- _Your assignment_:
Only the lines holding the word "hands" are wanted; copy each of them from the listing.

--------------------------------

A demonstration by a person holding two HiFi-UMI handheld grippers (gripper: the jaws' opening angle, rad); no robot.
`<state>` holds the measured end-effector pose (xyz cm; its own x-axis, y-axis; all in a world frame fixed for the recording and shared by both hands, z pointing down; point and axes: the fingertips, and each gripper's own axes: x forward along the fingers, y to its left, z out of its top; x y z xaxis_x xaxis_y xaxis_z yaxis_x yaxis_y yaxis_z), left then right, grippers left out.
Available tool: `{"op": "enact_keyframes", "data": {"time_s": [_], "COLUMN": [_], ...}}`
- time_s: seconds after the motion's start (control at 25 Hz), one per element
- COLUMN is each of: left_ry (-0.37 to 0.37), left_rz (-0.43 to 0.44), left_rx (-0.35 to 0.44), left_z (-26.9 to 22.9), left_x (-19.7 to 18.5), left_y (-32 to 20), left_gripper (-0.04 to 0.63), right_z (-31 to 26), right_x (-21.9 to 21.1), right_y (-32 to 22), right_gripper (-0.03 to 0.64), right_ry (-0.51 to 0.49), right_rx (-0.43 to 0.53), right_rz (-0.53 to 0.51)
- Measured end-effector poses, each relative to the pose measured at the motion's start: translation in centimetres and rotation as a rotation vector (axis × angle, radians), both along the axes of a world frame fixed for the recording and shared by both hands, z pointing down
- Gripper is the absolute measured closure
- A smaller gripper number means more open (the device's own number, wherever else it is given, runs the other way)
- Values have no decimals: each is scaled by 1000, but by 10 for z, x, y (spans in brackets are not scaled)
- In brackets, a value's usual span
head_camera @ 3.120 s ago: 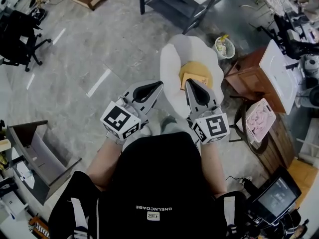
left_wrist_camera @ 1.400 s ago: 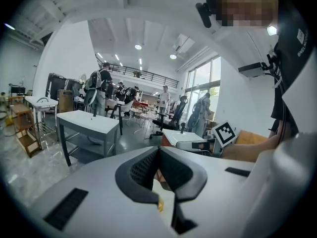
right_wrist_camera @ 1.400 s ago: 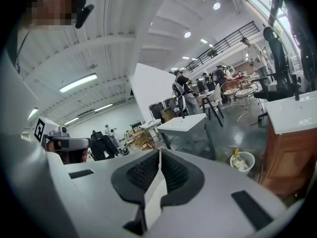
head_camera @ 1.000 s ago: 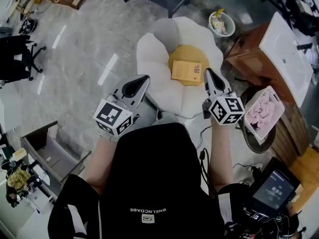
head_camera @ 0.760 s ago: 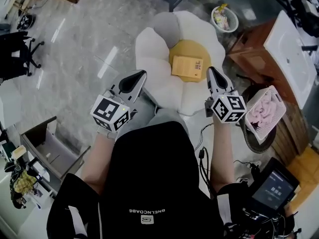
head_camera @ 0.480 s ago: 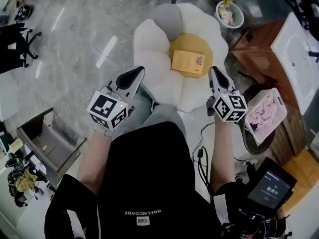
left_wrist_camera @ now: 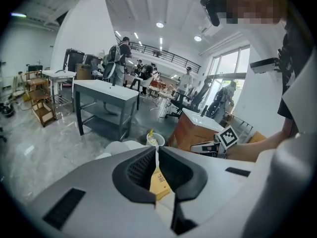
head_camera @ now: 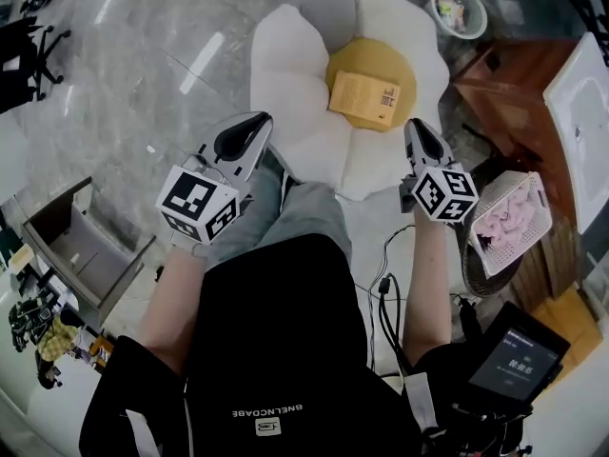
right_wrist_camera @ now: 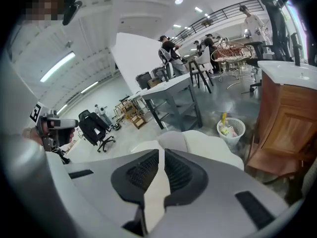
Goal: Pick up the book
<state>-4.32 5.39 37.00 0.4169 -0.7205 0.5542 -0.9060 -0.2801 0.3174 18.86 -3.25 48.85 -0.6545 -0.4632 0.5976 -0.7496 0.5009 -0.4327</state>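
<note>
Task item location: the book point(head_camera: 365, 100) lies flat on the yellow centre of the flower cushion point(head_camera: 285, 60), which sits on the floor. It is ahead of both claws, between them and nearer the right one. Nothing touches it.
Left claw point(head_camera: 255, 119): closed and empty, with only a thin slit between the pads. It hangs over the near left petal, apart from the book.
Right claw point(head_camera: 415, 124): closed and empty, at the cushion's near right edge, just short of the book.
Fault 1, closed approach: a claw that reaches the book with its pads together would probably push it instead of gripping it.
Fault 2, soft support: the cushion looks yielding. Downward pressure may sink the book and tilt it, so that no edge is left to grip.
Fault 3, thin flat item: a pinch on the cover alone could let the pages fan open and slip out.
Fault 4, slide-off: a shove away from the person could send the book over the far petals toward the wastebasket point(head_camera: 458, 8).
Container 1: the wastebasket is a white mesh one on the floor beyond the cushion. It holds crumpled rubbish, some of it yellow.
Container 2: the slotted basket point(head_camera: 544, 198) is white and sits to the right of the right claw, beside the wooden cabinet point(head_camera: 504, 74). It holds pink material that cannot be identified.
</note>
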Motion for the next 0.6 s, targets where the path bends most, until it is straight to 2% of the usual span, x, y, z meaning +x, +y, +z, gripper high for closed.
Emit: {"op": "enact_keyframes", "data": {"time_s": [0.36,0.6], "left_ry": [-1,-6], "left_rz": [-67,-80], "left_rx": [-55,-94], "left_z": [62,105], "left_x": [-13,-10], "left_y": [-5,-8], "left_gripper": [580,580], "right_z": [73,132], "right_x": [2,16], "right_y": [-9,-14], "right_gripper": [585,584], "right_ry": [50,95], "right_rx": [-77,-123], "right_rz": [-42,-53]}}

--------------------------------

- _Response_:
`<state>` holds the measured end-effector pose (xyz cm; its own x-axis, y-axis; all in a world frame fixed for the recording and shared by both hands, z pointing down; point and axes: the fingertips, and each gripper's own axes: x forward along the fingers, y to its left, z out of its top; x y z xaxis_x xaxis_y xaxis_z yaxis_x yaxis_y yaxis_z), left then right, grippers left out.
- Measured end-effector poses, each relative to the pose measured at the motion's start: translation in centimetres and rotation as a rotation vector (axis × angle, radians), both along the axes of a world frame fixed for the recording and shared by both hands, z pointing down

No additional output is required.